Padahal Lala yang baru berusia 28 tahun itu harus bekerja keras sebagai seorang perawat yang mengasuh putrinya yang berusia dua tahun, serta ibunya yang menderita stroke.

Menjadi ibu tunggal tidaklah mudah. Masyarakat masih menganggap perempuan adalah kaum kelas dua yang tidak mampu melakukan apa pun yang hanya berperan sebagai pendukung. Ketika ia bekerja banting tulang untuk menghidup anak-anaknya, beberapa pekerjaan rumah ataupun kewajiban mengurus anak terkadang tidak bisa mereka tangani. 

Di sini lah terkadang hubungan mereka dengan anak-anaknya sedikit kurang harmonis karena mereka akan menitipkan anak-anaknya kepada keluarganya. Tapi tak lantas menjadikan mereka perempuan atau ibu yang tidak baik. Stereotip gender yang masih kuat di masyarakat lah yang memengaruhi peran serta cara berpikir masyarakat. 

Teman saya yang lain, “Anit”, mengatakan bahwa terlepas dari stigma terhadap janda, ia kini hidup bahagia dengan anaknya setelah terlepas dari pasangan yang abusive terhadap istri dan anak. Anit bahagia bukan hanya sebagai ibu, tapi juga sebagai perempuan lajang tanpa pasangan. Ia, dan juga Lala, kini bisa melakukan hal apa pun yang mereka mau lakukan tanpa perlu validasi dari pasangan mereka. Anak-anak mereka adalah sahabat terdekat mereka. 

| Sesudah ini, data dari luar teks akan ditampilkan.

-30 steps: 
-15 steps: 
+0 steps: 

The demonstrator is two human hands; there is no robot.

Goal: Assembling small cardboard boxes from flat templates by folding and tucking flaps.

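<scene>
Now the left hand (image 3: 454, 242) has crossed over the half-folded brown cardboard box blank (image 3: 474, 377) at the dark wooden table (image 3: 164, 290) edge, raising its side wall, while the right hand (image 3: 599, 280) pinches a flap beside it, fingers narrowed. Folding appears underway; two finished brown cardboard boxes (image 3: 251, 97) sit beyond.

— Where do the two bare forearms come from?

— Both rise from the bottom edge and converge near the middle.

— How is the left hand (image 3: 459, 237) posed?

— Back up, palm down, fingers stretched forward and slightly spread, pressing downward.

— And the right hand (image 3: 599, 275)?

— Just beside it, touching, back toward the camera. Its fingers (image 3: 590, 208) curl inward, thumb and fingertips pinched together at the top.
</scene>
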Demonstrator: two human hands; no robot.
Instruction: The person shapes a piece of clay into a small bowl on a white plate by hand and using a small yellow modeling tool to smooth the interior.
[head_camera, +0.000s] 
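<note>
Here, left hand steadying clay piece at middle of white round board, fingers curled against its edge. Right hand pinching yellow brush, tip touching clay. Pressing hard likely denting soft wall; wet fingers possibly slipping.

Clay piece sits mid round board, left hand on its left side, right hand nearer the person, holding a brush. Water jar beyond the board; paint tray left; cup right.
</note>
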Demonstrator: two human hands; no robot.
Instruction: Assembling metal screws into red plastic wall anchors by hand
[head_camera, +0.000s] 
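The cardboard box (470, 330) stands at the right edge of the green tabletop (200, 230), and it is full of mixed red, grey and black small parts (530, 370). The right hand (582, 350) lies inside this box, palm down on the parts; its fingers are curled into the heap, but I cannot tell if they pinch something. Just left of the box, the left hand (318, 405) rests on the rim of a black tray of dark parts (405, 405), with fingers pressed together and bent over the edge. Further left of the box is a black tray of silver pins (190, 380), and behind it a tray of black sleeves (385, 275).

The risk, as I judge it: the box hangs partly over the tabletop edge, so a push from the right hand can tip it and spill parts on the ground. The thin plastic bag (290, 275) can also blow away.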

Seperti yang Anit katakan pada saya sebelum mengakhiri pembicaraan telepon kami:

“Gue bahagia sekarang dengan hidup gue. Dulu saat menikah, gue enggak pernah ke salon, sekarang bisa kapan pun gue mau. Dulu, kalau mau belanja, gue bisa mikir puluhan kali, sekarang bisa setiap hari. Gue enggak pernah berpikir tentang stigma negatif sebagai janda, ibu tunggal atau apal ah. Gue hanya ingin hidup aman, nyaman dengan anak gue dan keluarga gue pun sangat mendukung. Enggak masalah hidup melajang, toh gue bahagia.”